*Requirement*. Transcribe only part of the material below: the lines from the one containing "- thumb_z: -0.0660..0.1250" through the one containing "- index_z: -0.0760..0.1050", inclusive, exactly as written.

*Information supplied*.
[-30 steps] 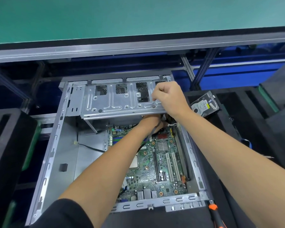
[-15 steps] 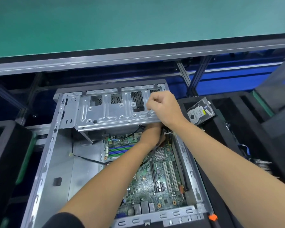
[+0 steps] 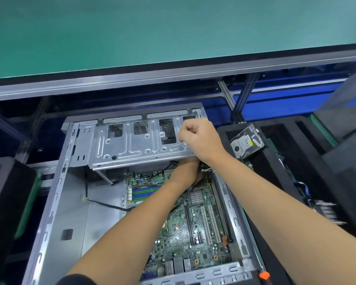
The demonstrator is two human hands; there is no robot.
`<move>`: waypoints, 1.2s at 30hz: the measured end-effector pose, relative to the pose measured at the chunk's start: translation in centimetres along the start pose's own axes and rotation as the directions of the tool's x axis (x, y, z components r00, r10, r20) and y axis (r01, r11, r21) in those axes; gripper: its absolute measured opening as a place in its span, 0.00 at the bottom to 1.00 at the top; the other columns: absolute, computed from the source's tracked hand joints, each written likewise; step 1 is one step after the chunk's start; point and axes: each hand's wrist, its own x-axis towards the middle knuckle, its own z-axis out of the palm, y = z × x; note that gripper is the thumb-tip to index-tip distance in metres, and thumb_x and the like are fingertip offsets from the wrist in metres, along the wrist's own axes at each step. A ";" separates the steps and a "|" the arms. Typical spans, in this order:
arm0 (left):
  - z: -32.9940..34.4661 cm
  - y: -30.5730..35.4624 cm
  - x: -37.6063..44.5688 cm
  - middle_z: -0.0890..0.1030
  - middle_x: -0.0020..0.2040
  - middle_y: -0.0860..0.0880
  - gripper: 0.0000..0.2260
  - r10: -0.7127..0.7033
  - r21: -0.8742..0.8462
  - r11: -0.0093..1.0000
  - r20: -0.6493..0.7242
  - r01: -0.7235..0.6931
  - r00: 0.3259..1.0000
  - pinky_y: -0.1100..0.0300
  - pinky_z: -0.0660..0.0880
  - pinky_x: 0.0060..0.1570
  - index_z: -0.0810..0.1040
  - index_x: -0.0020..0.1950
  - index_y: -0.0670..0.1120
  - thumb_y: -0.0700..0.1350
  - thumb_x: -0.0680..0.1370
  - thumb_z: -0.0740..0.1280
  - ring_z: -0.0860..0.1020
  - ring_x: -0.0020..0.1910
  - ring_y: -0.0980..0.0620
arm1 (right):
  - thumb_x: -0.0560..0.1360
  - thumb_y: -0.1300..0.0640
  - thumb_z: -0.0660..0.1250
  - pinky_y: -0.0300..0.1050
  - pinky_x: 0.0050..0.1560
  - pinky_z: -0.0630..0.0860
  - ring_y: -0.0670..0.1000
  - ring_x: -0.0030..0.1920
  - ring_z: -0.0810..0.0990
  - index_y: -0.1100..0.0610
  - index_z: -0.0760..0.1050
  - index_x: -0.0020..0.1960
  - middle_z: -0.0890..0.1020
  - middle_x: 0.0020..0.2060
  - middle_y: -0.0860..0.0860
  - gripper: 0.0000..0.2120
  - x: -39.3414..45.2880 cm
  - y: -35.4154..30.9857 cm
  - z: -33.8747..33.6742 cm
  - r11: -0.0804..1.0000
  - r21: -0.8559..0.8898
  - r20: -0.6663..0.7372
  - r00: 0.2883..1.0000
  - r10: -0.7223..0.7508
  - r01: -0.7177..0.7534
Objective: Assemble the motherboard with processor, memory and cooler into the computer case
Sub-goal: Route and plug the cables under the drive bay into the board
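From the head camera, the motherboard (image 3: 193, 223) lies flat in the bottom of the open computer case (image 3: 56, 202), toward its right wall. The right hand (image 3: 197, 138) is curled in a fist on the right end of the metal drive cage (image 3: 136, 142), seemingly holding it up. The left hand (image 3: 188, 164) reaches under that cage at the board's far right corner; its fingers are hidden, so whether it holds anything cannot be told. If the cage slips from the fist, it would likely drop onto the left wrist and the board edge. The thin wires (image 3: 206, 170) by that corner could get pinched or tugged loose. A black cable (image 3: 105, 204) crosses the case floor toward the board and may snag. Outside, a hard drive (image 3: 246, 142) rests in a black foam tray (image 3: 286, 161) on the right, and an orange tool handle (image 3: 264, 275) sits beside the case's near right corner.
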 end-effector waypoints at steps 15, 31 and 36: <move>-0.8 0.3 -0.3 0.64 0.29 0.47 0.16 0.016 0.076 0.997 0.069 -0.021 0.997 0.53 0.65 0.31 0.58 0.32 0.48 0.32 0.72 0.59 0.67 0.32 0.45 | 0.68 0.60 0.65 0.46 0.38 0.70 0.48 0.30 0.69 0.62 0.73 0.31 0.70 0.24 0.45 0.08 0.0 0.1 0.1 1.000 -0.006 0.007 1.000 -0.010 0.010; -0.3 0.5 0.0 0.65 0.27 0.47 0.15 -0.045 0.085 0.996 0.029 0.042 0.999 0.56 0.66 0.31 0.59 0.29 0.46 0.32 0.71 0.60 0.67 0.29 0.46 | 0.66 0.56 0.64 0.45 0.38 0.70 0.47 0.30 0.70 0.60 0.72 0.30 0.71 0.24 0.45 0.09 0.0 0.1 0.1 1.000 -0.014 0.000 1.000 -0.001 0.001; 0.0 0.2 0.2 0.66 0.28 0.47 0.15 -0.097 -0.076 0.992 0.021 0.098 0.995 0.55 0.66 0.34 0.60 0.30 0.48 0.31 0.72 0.57 0.67 0.29 0.46 | 0.66 0.56 0.64 0.47 0.38 0.72 0.48 0.31 0.70 0.59 0.72 0.30 0.72 0.24 0.45 0.09 0.0 0.0 0.1 1.000 -0.007 0.001 1.000 -0.006 0.006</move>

*Task result*.
  - thumb_z: -0.0660..0.1250
  - pinky_y: -0.0300..0.1050
  - pinky_x: 0.0050..0.1560
  - pinky_z: -0.0630..0.0860
  - ring_y: -0.0670..0.1000
  - ring_x: -0.0030..0.1920
  - ring_z: -0.0810..0.0990
  - index_y: -0.1100..0.0610
  - index_z: -0.0760..0.1050

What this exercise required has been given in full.